Fire soon reduced the "motel" to smoldering ruins.
Given the confusion that followed, no one is as yet clear as to the exact number of casualties and, since the plant was evacuated in a near panic within hours, of the total damage from raids that are believed to have followed.
But aside from the residential motel and the maintenance complex, it is known that its sophisticated low-density polyethylene unit was destroyed and its gas and diesel storage area set aflame.
U.S. officials in Kuwait helped process the refugees, many of whom brought no passports or identifying papers in their hasty flight to the Kuwait border in a motley convoy of company cars and trucks, The officials refused to give any exact information beyond admitting that 154 Americans, all from Zubair, had been processed at the border for entry into Kuwait within the last 24 hours.
U.S. Charge d'Affaires Brooks Wrambelmeier denied that the embassy had any precise information despite the fact that his consular officials had been dispatched to the border to debrief the refugees. "I don't know anything about casualities," he said. "You will have to check that out in Basra or Baghdad."

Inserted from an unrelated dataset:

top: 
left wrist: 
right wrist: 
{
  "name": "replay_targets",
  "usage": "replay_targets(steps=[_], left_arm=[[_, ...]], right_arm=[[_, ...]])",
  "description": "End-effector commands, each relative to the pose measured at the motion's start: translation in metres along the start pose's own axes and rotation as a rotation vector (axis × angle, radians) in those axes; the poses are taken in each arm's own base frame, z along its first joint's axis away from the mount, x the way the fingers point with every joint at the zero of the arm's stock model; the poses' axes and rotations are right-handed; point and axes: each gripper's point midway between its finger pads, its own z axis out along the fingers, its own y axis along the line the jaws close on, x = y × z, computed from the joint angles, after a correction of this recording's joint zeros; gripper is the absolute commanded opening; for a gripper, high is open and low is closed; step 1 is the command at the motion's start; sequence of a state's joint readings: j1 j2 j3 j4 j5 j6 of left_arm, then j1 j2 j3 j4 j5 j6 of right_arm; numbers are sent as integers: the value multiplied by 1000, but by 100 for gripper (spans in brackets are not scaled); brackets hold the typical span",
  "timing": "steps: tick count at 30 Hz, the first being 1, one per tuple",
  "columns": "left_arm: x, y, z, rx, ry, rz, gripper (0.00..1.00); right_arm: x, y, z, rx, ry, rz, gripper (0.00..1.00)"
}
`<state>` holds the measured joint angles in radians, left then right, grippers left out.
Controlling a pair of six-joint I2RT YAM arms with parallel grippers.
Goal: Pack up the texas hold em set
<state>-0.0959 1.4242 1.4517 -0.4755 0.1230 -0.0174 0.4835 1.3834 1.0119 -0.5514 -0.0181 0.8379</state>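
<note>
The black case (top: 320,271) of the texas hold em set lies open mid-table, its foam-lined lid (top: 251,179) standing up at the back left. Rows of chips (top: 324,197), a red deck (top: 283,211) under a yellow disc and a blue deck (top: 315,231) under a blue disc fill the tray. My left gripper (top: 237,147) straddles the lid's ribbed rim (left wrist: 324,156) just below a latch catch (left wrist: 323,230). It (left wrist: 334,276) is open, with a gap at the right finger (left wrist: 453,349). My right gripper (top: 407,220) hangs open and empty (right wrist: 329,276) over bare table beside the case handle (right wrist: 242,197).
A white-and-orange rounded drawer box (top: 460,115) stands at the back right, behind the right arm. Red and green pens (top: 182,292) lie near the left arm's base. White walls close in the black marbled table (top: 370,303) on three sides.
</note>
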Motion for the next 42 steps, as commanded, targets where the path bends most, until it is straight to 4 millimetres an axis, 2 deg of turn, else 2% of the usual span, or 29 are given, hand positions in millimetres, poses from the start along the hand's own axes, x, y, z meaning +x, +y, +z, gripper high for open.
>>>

Officials of the Lummus Combustion Engineering Co. of Bloomfield, N.J., the main contractor for the 400 foreign expatriate technicians at the Zubair complex, were only slightly more informative.
One senior company official admitted that at least six of his employees -- three Americans, two British and one Indian or Pakistani -- were missing, and presumed dead.
He said that two persons working at the plant for the West German firm A.E.G., presumably Germans, also were missing.
The refugees, most of whom had to spend up to 20 hours at the Iraqi-Kuwaiti border after their ordeal, trying to get temporary Kuwaiti entry papers, were bused here eventually and put up in local hotels pending charter flights out to Europe.
A Reuter correspondent added from the Iraqi-Kuwaiti border:
Soviet personnel have joined the swelling ranks of foreigners fleeing southern Iraq, eyewitnesses said.
"About 500 Russians crossed into Kuwait today," a Polish technician said on arrival at the border post of Abdali.
Officials at the overcrowded border post, trying to cope with a vast increase in the normal number of travelers, refused to be specific when asked if Russians were among the refugees.
"People of many nationalities are coming across. We are too busy to give you details," said a white-robed officer.
No Russians were identifiable among about 3,000 refugees, most of them East European and Asian, gathered at the border post. The Soviet group was believed to have been employed at Iraq's richest oil fields at Rumailah.